In fact, ingesting a nefarious home-brewed combination of hand sanitiser, mouthwash, fermented potatoes or anti-freeze is just as dangerous, disgusting and unethical as it sounds. But the taste for off-grid booze is hardly the preserve of the Indian subcontinent. From the hills of Mozambique to the nightclubs of Germany, the trend for home-brewed liqueur and the unorthodox ways we drink it seems to be as strong as ever.

China

The Baijiu Challenge is what happens when neknominaters amass 1.3 billion and the spirit is strong enough to strip enamel from teeth. After a video of a man drinking half a litle of baijiu - a clear spirit distilled from sorghum (a grain native to Africa) and other grains that often reaches 60% proof - went viral, young Chinese women, including the actress Mengni Gabby, have filmed themselves downing eye-watering quantities of the stuff, then uploaded the results to Weibo and social media.

Scandinavia

Although the practice of consuming alcohol vaginally - that’s right, by wearing a vodka-soaked tampon - originated in America, it has caught on in a not inconsiderable way in Germany, Denmark, Norway and Sweden.
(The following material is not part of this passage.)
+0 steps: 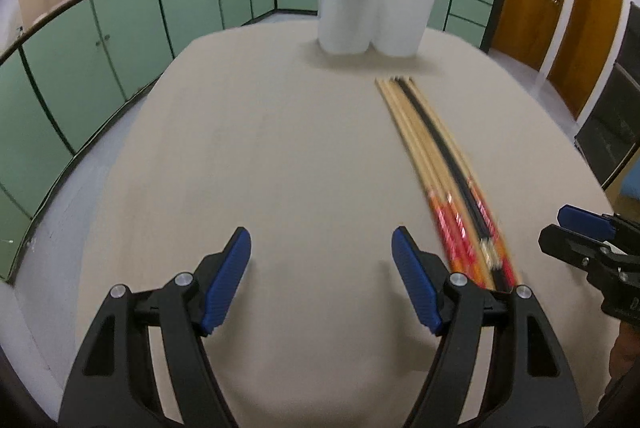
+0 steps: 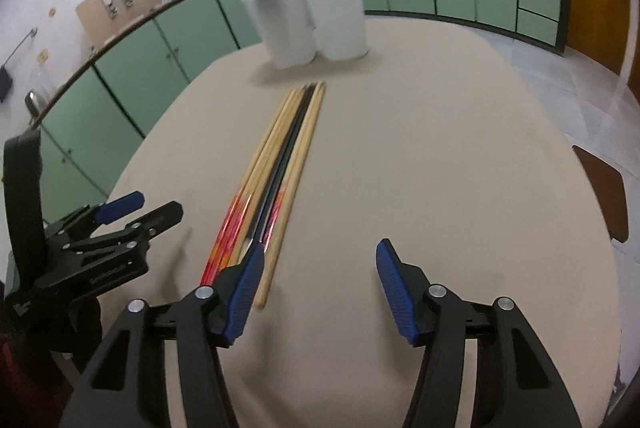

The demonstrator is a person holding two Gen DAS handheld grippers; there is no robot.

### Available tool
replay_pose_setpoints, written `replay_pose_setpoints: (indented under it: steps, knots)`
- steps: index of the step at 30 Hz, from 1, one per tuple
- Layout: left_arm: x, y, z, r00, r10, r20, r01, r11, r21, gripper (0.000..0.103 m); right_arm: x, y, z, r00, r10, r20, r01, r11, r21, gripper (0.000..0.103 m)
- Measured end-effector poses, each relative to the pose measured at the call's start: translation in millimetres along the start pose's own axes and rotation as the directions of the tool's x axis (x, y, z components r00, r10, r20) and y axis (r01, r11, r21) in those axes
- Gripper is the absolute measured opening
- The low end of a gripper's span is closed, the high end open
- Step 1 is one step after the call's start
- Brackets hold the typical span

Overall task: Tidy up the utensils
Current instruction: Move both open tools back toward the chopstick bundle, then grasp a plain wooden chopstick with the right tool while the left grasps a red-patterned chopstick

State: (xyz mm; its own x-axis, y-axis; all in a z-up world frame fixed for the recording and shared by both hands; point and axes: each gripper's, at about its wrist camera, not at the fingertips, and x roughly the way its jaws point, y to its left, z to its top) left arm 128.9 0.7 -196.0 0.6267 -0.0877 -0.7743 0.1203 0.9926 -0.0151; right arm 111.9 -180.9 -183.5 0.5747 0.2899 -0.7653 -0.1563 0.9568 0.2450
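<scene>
Several chopsticks lie side by side in a bundle on the beige table: wooden ones with red and orange ends and a black pair. They also show in the right wrist view. Two white cylindrical holders stand touching at the far end of the table; they also show in the right wrist view. My left gripper is open and empty, left of the bundle. My right gripper is open and empty, its left finger beside the near ends of the chopsticks.
Green cabinets under a counter with a sink, pots and a green flask run behind the table. Wooden doors stand at the right. A brown chair sits at the table's right edge.
</scene>
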Motion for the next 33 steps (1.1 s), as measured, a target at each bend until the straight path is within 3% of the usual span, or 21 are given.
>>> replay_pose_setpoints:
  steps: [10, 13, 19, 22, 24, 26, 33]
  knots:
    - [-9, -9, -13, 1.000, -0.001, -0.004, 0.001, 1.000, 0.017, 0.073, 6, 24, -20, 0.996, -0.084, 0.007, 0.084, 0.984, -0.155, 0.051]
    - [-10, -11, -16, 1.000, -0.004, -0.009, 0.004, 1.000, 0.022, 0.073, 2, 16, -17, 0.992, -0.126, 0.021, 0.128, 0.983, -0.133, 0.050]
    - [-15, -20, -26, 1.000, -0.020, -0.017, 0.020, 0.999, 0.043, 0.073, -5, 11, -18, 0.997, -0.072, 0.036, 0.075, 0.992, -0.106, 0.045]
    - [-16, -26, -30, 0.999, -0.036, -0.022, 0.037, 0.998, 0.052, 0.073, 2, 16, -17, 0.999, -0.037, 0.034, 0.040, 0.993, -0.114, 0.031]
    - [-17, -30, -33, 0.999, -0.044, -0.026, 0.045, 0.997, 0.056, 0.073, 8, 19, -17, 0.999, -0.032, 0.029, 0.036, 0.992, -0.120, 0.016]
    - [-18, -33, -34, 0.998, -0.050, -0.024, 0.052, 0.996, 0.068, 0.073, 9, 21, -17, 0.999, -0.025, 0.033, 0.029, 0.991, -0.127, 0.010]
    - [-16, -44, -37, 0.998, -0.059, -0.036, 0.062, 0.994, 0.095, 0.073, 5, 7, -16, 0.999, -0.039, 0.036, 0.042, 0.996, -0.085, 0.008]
While young American women started doing shots up their baby chute to get around the legal drinking age of 21, Scandinavian women are able to drink from 18. Which rather begs the question why they wouldd risk alcoholic poisoning (without the vomit reflex it’s very hard to know when you’ve had enough) and such a thundering risk of infection.

And it’s not just women, of course. Young men are also jumping on the tampon bandwagon, arse first.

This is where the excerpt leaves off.